**REQUIRED WORK:** Every line below that carries the word "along" needs to be copied.

• • • • • • •

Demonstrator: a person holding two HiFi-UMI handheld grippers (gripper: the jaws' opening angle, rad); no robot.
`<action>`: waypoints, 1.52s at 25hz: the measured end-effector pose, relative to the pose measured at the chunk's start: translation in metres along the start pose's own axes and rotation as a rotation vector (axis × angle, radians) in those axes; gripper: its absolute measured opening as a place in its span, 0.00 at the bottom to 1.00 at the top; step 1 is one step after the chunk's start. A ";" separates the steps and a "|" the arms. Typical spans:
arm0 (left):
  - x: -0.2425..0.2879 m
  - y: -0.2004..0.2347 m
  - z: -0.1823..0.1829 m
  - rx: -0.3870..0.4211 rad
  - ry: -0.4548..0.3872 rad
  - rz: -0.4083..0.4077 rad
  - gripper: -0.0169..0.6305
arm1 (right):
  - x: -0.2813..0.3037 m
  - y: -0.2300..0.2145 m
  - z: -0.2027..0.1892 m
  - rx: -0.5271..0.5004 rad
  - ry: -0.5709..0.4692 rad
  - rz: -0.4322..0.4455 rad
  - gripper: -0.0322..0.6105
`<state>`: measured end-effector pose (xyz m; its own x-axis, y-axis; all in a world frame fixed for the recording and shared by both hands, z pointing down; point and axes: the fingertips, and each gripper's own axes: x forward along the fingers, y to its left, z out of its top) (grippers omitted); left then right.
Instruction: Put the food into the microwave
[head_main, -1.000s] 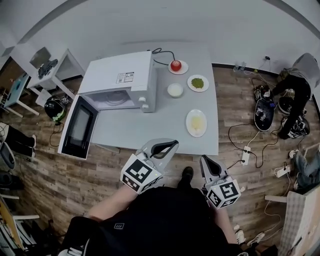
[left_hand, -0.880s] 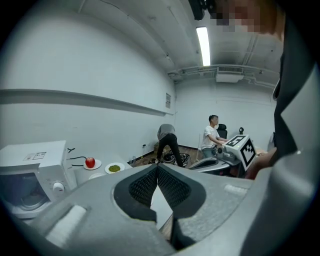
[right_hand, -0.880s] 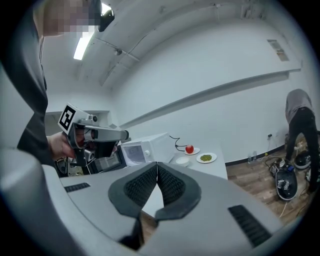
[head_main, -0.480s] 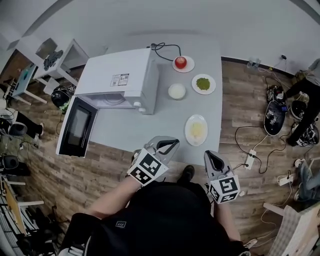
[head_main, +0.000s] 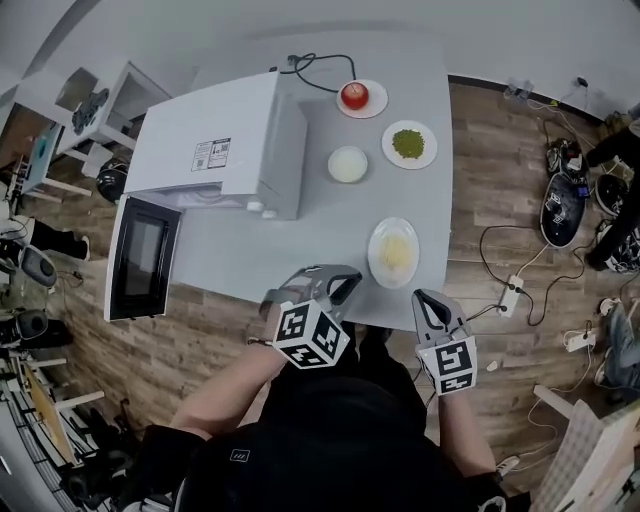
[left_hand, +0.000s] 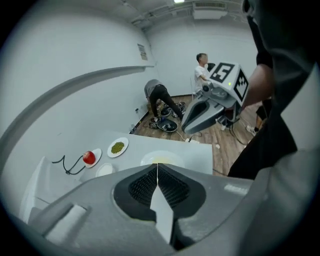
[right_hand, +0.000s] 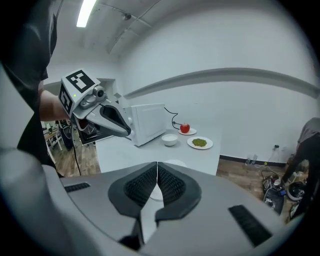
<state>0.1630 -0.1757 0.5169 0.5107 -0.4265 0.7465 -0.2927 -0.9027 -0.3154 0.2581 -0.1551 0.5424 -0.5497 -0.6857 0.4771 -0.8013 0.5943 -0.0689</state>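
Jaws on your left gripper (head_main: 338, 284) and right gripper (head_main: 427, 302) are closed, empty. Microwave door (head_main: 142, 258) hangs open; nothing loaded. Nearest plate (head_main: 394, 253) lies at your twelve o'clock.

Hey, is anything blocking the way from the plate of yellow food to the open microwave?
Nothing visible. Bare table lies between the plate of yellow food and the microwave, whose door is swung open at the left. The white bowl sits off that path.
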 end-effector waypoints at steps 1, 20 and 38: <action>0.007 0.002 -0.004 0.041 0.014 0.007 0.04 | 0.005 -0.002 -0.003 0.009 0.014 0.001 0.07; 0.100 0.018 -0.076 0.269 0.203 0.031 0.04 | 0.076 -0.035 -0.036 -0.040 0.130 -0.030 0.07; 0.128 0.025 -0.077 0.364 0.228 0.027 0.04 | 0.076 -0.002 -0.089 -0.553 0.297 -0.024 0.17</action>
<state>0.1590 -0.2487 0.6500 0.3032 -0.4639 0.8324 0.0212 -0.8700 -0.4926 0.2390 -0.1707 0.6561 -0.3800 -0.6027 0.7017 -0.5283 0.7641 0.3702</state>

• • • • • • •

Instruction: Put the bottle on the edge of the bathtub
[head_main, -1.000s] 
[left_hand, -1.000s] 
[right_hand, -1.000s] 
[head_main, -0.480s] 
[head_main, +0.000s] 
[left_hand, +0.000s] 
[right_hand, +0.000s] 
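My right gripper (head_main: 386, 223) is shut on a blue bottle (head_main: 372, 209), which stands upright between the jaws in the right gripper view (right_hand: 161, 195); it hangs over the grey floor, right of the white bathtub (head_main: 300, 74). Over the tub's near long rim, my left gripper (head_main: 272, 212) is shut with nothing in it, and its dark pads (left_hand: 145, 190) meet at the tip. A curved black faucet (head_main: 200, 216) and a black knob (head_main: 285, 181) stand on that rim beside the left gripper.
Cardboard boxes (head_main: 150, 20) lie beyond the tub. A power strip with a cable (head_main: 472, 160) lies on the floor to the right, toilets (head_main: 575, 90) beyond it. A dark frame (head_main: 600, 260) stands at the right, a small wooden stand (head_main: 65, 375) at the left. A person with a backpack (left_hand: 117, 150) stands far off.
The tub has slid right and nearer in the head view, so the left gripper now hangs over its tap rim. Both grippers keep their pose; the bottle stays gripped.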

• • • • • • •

**RESPONSE BOX:**
`<action>`: waypoints, 1.52s at 25hz: the measured end-effector pose, relative to the pose measured at the chunk's start: translation in metres along the start pose's own axes and rotation as a rotation vector (axis × angle, radians) in those axes; gripper: its absolute measured opening as a place in its span, 0.00 at the bottom to 1.00 at the top; step 1 is one step after the chunk's start. A ";" separates the steps and a "|" the arms. Typical spans:
`<state>`: measured end-effector pose (xyz m; its own x-axis, y-axis; all in a world frame fixed for the recording and shared by both hands, z pointing down; point and axes: the fingertips, and each gripper's own axes: x forward along the fingers, y to its left, z out of its top) (grippers omitted); left then right.

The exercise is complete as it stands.